**Task**
For the string "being", find every matching line in the records and copy it.

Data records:
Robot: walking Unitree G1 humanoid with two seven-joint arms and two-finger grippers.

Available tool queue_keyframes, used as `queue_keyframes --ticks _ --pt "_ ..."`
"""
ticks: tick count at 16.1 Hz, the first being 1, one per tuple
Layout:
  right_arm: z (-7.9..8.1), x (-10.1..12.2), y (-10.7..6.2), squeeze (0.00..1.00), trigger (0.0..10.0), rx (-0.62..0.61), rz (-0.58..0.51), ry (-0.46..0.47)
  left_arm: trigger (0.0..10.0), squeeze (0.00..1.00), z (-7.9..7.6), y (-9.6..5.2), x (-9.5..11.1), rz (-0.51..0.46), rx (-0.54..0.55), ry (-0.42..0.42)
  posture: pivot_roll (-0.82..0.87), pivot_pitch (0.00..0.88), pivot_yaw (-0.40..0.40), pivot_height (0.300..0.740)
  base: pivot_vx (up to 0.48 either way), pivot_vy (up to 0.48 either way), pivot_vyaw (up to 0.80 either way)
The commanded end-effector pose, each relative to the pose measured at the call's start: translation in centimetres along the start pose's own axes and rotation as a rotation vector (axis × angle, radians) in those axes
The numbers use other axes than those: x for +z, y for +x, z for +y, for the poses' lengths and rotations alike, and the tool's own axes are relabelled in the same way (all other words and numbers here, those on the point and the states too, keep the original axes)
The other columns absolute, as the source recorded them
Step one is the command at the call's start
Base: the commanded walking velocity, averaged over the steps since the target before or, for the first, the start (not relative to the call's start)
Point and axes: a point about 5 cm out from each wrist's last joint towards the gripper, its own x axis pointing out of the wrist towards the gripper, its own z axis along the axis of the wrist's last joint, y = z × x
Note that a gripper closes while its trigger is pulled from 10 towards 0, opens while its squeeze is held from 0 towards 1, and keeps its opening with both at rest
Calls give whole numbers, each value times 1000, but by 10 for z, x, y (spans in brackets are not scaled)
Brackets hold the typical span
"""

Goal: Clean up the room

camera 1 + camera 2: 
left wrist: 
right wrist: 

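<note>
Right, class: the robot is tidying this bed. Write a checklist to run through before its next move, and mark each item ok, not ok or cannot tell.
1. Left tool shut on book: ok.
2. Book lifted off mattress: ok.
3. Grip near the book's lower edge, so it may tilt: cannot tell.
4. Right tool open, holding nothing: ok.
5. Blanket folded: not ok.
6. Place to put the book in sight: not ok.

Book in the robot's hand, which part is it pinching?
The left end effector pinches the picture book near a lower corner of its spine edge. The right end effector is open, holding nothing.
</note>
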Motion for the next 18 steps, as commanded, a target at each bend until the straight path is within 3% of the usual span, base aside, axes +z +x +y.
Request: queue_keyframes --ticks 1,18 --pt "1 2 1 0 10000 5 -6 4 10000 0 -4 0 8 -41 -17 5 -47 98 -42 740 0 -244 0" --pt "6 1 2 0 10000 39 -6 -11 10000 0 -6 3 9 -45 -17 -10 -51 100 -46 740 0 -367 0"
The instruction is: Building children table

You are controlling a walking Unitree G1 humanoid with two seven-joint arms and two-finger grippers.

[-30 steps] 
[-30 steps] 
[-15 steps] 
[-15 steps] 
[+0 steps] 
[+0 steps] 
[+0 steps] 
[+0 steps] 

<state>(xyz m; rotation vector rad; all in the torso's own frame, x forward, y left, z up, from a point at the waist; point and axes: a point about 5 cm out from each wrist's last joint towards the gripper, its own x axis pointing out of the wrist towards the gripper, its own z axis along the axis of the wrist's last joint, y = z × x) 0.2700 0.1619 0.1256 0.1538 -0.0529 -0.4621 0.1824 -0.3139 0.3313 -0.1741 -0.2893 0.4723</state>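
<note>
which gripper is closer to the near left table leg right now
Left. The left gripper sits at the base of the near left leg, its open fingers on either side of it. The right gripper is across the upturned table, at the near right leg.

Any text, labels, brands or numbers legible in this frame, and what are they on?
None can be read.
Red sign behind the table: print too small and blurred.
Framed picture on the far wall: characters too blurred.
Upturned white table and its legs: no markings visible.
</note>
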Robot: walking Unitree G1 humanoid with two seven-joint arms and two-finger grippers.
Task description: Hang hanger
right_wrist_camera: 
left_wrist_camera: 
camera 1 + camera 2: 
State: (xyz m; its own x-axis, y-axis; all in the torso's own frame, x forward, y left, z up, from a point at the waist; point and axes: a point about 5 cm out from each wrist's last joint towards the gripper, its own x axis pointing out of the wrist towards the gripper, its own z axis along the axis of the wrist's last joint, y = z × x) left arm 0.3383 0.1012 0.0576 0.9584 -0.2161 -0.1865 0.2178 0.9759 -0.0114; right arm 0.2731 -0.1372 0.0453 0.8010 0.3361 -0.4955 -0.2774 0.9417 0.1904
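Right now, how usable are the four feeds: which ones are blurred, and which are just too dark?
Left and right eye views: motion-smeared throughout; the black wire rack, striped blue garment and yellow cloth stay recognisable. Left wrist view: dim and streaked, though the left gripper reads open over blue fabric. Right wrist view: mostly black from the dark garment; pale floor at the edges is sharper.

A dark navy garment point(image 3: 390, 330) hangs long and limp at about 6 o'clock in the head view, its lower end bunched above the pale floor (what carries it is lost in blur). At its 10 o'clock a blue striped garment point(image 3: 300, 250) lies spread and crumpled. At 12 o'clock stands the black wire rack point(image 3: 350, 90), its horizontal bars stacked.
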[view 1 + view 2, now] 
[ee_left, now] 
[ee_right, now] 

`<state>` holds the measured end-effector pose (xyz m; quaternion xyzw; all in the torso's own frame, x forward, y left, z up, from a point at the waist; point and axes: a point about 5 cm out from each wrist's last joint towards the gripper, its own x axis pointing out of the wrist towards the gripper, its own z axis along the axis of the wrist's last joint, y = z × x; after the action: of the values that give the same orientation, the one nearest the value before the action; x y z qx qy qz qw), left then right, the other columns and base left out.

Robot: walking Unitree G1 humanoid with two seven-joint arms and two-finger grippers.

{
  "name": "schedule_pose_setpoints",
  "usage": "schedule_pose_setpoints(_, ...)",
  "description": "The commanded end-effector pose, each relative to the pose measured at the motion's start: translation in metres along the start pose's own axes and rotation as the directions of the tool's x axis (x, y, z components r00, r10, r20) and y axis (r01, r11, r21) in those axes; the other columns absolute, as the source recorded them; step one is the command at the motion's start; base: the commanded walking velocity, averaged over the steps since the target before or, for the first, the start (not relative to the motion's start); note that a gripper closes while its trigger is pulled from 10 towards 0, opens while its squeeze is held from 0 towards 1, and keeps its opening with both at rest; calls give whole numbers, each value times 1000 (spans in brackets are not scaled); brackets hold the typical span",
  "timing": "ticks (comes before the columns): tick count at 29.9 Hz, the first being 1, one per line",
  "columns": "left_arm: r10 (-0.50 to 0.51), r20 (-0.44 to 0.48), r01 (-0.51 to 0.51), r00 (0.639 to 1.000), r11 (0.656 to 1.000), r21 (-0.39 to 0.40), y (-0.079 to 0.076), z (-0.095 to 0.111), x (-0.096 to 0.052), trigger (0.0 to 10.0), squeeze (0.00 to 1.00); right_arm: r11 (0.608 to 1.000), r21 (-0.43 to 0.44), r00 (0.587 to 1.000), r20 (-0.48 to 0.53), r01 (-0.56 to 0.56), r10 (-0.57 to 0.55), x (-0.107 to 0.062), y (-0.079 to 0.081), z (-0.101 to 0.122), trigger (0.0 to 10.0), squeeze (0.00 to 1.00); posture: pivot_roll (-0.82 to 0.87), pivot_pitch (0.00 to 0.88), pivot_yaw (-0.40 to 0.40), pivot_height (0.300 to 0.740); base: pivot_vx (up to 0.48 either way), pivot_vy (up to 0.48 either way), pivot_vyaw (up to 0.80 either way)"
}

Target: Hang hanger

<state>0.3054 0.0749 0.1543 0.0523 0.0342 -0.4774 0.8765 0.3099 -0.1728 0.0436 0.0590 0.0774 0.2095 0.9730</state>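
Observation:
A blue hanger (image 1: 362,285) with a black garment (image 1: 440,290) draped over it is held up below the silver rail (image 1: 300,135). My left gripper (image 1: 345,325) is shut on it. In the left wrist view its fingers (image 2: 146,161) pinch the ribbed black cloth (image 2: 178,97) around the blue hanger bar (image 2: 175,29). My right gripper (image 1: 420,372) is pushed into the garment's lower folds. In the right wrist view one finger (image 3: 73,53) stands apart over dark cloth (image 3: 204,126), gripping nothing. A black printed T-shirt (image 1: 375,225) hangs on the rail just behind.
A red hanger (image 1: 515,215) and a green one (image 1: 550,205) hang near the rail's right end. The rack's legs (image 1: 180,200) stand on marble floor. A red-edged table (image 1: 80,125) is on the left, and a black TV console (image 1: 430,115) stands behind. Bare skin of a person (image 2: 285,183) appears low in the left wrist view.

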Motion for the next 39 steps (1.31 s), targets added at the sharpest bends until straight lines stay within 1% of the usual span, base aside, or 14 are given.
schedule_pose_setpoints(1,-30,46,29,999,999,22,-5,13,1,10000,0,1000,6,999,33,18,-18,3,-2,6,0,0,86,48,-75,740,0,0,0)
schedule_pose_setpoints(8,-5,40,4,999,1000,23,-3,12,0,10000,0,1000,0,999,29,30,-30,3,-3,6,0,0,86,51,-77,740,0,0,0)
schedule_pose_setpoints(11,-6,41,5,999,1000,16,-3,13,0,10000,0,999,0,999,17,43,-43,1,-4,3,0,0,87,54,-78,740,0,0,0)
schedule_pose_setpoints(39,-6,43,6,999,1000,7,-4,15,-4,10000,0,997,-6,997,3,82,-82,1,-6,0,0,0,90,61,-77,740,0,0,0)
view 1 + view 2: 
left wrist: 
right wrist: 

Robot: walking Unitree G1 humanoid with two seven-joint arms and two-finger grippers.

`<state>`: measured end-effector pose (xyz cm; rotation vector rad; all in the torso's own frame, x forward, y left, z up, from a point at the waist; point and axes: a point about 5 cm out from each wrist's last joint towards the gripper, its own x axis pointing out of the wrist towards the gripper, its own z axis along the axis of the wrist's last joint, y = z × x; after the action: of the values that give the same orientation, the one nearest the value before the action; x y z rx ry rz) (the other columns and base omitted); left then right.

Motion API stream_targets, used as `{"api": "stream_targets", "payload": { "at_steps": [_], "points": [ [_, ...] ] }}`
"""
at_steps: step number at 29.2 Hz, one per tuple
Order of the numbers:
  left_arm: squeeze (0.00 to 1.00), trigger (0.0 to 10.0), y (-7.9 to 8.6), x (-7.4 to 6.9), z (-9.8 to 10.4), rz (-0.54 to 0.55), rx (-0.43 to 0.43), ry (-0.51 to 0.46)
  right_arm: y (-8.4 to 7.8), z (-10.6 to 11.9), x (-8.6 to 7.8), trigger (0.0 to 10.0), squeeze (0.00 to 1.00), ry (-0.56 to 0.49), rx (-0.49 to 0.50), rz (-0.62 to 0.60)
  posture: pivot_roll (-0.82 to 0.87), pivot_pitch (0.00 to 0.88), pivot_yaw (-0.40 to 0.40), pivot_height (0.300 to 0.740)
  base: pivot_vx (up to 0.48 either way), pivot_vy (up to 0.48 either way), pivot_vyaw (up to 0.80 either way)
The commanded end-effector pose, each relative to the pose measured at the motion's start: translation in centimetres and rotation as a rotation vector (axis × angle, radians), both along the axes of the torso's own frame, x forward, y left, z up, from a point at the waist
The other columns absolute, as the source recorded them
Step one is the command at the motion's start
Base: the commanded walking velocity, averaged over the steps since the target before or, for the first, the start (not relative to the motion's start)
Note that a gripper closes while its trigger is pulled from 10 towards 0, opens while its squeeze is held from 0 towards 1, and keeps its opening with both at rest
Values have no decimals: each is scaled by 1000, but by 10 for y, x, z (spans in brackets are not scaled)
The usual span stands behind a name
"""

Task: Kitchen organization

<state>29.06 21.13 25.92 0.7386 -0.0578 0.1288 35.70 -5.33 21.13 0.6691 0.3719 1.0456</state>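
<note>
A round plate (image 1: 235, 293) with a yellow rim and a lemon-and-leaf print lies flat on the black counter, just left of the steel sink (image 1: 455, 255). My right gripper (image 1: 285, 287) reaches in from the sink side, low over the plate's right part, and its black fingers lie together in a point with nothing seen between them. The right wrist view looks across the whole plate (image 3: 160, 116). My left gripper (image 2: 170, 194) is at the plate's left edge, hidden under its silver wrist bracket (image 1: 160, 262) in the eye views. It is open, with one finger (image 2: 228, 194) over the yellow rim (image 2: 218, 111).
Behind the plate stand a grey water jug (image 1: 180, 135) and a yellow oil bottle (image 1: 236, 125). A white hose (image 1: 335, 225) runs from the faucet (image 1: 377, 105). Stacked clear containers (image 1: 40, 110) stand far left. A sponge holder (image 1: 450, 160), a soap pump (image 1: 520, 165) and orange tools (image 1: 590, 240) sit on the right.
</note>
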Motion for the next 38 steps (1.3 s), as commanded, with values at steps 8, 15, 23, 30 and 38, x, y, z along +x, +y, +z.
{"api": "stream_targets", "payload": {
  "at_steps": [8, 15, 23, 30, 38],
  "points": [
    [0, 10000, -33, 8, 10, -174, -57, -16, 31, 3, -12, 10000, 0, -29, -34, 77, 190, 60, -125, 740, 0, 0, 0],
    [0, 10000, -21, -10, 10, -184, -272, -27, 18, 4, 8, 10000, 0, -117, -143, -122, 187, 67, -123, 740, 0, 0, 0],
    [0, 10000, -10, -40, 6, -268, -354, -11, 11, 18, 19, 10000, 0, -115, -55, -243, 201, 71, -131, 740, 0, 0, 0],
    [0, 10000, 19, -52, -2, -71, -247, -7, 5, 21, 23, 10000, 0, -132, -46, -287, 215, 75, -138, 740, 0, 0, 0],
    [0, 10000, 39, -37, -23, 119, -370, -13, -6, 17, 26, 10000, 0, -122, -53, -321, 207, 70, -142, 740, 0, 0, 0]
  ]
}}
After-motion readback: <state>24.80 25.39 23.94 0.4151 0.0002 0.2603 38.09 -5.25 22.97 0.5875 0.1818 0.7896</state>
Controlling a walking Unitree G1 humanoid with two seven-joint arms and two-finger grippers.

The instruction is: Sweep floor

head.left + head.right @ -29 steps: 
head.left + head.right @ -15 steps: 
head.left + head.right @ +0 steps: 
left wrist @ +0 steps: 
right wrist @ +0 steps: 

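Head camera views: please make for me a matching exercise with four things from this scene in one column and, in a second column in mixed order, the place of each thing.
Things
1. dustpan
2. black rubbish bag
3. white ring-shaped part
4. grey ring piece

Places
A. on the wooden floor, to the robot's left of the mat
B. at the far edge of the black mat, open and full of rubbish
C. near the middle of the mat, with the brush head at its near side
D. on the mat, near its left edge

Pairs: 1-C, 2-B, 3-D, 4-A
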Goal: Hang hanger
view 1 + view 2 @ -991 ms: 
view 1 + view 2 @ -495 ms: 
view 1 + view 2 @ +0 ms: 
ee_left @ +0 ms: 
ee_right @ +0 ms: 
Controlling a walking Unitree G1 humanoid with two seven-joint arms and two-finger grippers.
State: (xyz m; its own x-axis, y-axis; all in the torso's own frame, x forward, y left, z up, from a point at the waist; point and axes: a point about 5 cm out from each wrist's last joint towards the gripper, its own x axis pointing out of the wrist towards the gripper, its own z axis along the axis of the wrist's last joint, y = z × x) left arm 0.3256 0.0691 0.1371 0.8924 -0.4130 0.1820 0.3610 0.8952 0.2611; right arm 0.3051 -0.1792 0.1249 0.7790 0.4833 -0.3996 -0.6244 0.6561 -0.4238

**Answer area**
ticks: tick count at 16.1 Hz, the first being 1, one per tuple
  "timing": "ticks (comes before the columns): tick count at 29.9 Hz, the first being 1, one per line",

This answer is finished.